Once in a while, I write these numerical milestone posts to celebrate certain achievements with our asset portfolio and passive income. It’s a long and tough journey to financial independence and these results keep us motivated to keep going.
Previously, I wrote in April 2016 about our monthly passive income exceeding S$1,000. This takes into account the monthly dividend and interest income that we receive. For May 2016, our monthly dividend income has exceed S$1,000.
We only started to aggressively build our Share portfolio in late 2015 & early 2016 and most of the holdings pay their dividends in May 2016. It made sense for May 2016 to be our first big month for dividends but I wasn’t expecting it to hit S$1,000 so soon. Anyway, we have not re-invested these dividends yet due to the recent rallies in the global stock markets.
The more volatile the equity markets, the more closely we stick to our dollar cost averaging investing strategy. In any case, it is difficult to be successful at market timing over the long run. How would you know whether this is a good or bad time to invest if you have no way of knowing what the future holds.
Positioning of Asset Portfolio
Going forward, this is how we have positioned ourselves. We have a sizeable ETF & Share portfolio that generates dividend income and the amount varies according to the state of the global economy. Recently, there has been dividend cuts for a number of our holdings but we have made up for it by taking advantage of price weaknesses to accumulate more ETFs and shares. We always keep ourselves vested in the stock markets no matter what the state of the global economy is.
The investment cash & bonds components of the Other portfolio and remaining cash on hand generates interest income, the amount of which has been greater than our dividend income so far for 2016. The wholesale life policies and retirement funds (CPF and Superannuation) do not generate income that we can use now but their values grow slowly over time with regular contributions regardless of market performance.
It’s good to know we still have the CPF and Superannuation for retirement if our investing strategies blow up in our face. This is the main reason why we don’t really invest our retirement funds in equities and keep them separate from everything else.
Scenario Analysis
If the global economy enters into a severe recession with stock markets tanking, we would re-direct a significant amount of the investment cash and remaining cash on hand into equities. The short-term performance of our ETF & Share portfolio would take a hammering and we are not going to like it. However, the subsequent market recovery will accelerate the portfolio growth if we can hang in there and not give up.
If the global economy stagnates and stock markets track sideways, we will continue with our normal drawdown of investment cash and dollar cost average into equities. This scenario does nothing for our mental state and we end up waiting for something to happen most of the time.
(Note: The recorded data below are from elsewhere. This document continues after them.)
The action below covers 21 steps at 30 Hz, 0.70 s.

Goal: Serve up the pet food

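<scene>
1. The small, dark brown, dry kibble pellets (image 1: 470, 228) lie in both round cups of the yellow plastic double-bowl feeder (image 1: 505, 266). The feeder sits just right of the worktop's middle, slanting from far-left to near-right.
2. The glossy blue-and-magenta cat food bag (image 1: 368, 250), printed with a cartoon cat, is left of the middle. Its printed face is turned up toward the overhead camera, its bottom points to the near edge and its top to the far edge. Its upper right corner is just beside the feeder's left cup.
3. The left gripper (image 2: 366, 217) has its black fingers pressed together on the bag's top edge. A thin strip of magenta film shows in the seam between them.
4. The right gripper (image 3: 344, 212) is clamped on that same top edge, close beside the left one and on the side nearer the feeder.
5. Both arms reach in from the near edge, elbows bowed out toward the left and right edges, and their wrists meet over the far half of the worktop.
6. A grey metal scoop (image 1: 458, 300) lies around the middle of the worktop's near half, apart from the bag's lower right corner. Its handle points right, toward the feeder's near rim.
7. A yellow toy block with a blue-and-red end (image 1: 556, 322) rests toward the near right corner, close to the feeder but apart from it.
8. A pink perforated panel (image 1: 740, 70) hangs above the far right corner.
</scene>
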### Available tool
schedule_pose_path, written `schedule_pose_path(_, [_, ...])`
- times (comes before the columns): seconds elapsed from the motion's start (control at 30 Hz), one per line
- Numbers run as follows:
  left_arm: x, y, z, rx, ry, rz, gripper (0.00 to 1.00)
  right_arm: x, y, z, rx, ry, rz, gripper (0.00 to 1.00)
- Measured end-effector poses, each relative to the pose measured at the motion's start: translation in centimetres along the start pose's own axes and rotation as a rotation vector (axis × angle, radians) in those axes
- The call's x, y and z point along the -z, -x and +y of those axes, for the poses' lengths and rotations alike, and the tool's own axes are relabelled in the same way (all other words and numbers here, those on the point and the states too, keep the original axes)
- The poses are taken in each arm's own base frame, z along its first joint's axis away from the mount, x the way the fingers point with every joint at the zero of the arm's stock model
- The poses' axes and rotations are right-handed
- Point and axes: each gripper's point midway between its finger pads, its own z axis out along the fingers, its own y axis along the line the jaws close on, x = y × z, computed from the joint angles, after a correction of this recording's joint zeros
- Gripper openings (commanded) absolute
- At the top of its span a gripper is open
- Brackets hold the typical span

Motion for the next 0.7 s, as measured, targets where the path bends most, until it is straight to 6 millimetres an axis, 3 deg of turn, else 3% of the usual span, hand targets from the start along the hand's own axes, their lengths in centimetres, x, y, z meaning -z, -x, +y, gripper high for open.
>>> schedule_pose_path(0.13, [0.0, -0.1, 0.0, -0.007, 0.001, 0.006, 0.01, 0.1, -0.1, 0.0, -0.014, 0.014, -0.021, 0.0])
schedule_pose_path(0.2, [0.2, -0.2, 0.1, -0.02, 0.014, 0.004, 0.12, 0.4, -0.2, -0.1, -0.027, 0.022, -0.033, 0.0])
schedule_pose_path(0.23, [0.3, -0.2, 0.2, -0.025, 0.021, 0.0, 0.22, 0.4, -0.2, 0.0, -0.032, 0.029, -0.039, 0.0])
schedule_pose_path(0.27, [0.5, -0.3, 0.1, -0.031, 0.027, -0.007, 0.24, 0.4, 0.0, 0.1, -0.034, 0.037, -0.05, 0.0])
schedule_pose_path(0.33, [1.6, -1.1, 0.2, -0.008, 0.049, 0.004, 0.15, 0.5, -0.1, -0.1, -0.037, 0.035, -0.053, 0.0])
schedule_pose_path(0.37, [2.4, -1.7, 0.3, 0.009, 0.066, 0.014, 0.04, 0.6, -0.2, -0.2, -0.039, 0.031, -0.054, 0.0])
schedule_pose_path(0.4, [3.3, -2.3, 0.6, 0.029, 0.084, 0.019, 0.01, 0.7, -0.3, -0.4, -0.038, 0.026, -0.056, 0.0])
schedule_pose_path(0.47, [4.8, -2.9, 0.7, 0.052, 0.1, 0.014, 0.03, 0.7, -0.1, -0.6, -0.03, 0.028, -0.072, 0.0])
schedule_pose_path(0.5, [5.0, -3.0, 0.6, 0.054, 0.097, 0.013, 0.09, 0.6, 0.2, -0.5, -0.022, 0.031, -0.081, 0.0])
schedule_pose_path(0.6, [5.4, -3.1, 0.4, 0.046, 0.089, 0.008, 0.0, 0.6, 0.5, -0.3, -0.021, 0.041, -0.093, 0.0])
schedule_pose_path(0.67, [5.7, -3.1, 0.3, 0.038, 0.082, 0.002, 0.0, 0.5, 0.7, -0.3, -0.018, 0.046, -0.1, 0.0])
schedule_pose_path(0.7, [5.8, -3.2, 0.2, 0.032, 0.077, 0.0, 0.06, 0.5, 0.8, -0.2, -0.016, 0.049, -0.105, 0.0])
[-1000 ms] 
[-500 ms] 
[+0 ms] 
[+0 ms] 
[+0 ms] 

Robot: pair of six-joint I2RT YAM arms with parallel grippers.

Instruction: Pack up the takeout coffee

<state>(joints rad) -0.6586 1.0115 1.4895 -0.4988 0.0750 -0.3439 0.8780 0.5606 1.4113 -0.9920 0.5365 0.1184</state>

If the global economy booms with stock markets going into bull runs, we will slow our drawdown of investment cash and let the cash holdings generate more interest income. Since we not planning to withdraw from our ETF & Share portfolio anytime soon, it would be nice to see the value increase but this has little long-term impact other than making us feel good.
There you have it – our strategies for the 3 possible scenarios. Writing them out is the easy bit. It’s implementing them that takes a lot of self-belief and discipline. During the most recent bear market in early 2016, I felt fearful and terrible when purchasing more ETFs and shares. It’s hard for any external positive reinforcement when you are surrounded by all the doom and gloom. And the severity was no where near the Global Financial Crisis in 2007/2008.
In times like this, there is only internal positive reinforcement and faith in the strategy you are undertaking. I’m sure such a time will come again and I can only hope I use it for wealth building and not wealth destruction.